Haben wir es hier mit einem negativ denkenden Kollegen zu tun, der ganz schlechte Stimmung erzeugt!?
Es macht doch ein Unterschied, ob „Max Jedermann“ schon für einen SUV doppelt so viel Beton für seine Garage verbraucht, oder ob man ein Museum des Bauhauses vor sich sieht.
Mies van der Rohe hat für die „National Galerie Berlin“ das 10-fache an Stahl verbaut, um diese Wirkung zu erzeugen. Wäre sie aus der Architekturwelt weg zu denken?
Sollen wir gar den Abbau fordern und den Stahl für Hämmer wiederverwenden?
Vielleicht, um ein nachhaltigeres Werkzeug zu schaffen, um damit den zukünftigen Idioten die Schädel einzuschlagen? Ich glaube nicht.
Zum Weimarer Museum liest man in diesem Artikel: „In diesem Outfit bildet der Kubus heute einen starken Kontrast zum benachbarten Gauforum von 1937.“
Das ist ja wohl ein Witz. Bitte mal das Gauforum, das heute ein Einkaufszentrum ist, googeln, wer noch nicht vor Ort war. Die Ähnlichkeiten von dessen Zentralgebäude mit dem Bauhaus-Museum sind augenfällig. Das Museum hat das monumentalere Eingangstor, das Einkaufszentrum bekam freundliche Figuren aufgemalt. Beide Gebäude sprechen eine maßstabslose, ja totalitäre Sprache.
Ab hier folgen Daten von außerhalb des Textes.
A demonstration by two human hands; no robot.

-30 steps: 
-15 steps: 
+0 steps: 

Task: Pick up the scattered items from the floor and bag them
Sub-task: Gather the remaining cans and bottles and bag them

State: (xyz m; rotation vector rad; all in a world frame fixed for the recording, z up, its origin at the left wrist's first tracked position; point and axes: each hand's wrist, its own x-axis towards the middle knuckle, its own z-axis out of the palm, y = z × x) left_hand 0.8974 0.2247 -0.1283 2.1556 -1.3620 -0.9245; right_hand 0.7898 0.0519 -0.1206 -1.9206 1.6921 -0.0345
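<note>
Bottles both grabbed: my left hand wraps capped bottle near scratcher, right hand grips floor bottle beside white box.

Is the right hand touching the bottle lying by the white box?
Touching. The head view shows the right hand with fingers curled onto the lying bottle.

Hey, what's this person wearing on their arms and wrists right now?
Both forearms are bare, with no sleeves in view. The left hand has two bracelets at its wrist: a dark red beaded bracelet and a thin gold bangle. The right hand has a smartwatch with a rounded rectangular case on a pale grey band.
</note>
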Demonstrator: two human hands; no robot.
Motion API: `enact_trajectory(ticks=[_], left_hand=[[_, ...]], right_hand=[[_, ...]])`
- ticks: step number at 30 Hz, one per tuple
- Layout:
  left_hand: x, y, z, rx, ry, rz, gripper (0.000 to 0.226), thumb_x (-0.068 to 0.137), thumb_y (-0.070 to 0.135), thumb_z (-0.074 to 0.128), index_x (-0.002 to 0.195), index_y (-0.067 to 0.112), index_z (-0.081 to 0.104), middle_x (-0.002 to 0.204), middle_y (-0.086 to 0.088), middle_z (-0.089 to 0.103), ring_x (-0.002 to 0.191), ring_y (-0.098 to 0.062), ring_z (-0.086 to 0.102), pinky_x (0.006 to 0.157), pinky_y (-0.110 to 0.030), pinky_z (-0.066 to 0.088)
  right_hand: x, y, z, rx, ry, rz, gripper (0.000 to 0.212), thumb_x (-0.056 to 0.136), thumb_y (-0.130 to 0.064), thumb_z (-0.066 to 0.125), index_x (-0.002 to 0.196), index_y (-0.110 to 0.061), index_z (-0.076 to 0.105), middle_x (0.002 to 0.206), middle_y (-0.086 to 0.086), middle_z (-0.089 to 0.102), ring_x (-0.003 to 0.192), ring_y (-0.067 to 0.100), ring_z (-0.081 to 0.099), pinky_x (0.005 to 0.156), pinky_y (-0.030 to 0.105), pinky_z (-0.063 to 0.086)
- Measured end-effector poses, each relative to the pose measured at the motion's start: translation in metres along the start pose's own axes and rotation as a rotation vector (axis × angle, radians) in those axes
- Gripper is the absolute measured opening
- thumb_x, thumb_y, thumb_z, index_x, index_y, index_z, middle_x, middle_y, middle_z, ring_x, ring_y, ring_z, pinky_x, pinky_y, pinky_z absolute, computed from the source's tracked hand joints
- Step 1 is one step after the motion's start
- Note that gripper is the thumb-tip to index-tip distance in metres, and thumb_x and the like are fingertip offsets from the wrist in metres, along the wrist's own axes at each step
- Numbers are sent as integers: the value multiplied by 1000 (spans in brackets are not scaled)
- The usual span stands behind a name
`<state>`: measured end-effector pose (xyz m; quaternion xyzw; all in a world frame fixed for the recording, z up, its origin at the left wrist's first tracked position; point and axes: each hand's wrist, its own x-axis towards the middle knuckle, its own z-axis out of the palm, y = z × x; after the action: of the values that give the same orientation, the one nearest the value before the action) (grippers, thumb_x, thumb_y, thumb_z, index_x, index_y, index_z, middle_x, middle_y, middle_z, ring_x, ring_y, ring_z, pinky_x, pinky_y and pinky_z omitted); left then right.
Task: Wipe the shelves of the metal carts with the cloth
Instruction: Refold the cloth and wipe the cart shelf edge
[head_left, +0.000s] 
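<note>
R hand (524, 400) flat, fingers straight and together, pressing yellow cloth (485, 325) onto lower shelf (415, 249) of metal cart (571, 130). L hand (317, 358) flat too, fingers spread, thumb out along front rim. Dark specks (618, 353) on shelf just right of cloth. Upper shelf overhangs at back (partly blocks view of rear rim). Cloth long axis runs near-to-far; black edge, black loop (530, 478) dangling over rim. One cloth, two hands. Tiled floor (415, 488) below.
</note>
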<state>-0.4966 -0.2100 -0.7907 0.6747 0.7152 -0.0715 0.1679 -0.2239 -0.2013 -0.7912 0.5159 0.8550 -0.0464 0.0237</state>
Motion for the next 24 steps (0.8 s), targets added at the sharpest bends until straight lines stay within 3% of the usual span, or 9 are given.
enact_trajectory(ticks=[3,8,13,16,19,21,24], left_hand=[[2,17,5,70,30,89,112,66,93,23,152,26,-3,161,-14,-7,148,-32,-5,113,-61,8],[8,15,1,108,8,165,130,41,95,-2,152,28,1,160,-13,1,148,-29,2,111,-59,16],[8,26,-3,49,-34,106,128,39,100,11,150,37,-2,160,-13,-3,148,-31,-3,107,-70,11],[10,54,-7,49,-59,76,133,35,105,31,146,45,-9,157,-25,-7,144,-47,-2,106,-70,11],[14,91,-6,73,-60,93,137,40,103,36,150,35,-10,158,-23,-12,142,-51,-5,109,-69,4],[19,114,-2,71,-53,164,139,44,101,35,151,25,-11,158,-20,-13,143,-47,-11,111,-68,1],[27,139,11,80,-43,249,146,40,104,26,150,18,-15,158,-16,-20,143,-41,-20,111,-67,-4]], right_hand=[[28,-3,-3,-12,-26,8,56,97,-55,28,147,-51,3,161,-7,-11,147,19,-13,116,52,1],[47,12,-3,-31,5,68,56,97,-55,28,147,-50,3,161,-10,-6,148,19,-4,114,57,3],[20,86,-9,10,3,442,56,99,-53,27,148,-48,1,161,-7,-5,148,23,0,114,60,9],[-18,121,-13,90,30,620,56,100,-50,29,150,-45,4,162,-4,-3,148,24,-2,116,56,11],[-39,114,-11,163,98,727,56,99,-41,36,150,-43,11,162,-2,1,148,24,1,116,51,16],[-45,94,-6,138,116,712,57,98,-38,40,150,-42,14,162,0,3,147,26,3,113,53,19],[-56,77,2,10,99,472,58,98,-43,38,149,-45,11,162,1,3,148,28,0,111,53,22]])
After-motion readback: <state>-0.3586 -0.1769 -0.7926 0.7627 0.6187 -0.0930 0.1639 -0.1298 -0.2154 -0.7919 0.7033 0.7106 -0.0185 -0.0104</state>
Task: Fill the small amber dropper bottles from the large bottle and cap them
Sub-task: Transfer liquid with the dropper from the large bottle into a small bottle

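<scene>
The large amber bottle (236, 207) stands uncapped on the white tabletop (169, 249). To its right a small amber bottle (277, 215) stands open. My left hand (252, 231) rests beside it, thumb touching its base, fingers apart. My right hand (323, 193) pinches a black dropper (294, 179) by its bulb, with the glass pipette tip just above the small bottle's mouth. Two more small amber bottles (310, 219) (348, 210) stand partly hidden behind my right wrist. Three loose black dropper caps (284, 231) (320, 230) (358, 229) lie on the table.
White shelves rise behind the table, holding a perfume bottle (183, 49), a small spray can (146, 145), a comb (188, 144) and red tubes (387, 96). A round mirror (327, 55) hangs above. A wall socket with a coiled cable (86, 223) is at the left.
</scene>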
Und wenn Architektin Hanada zitiert wird mit den Worten „Ich finde Beton zukunftsweisend“, muss sie sich einen Seitenhieb auf dessen Umweltbilanz schon gefallen lassen. Für den primitiven Baukörper, den sie da entworfen hat, wäre diese Bauweise nicht notwenig gewesen.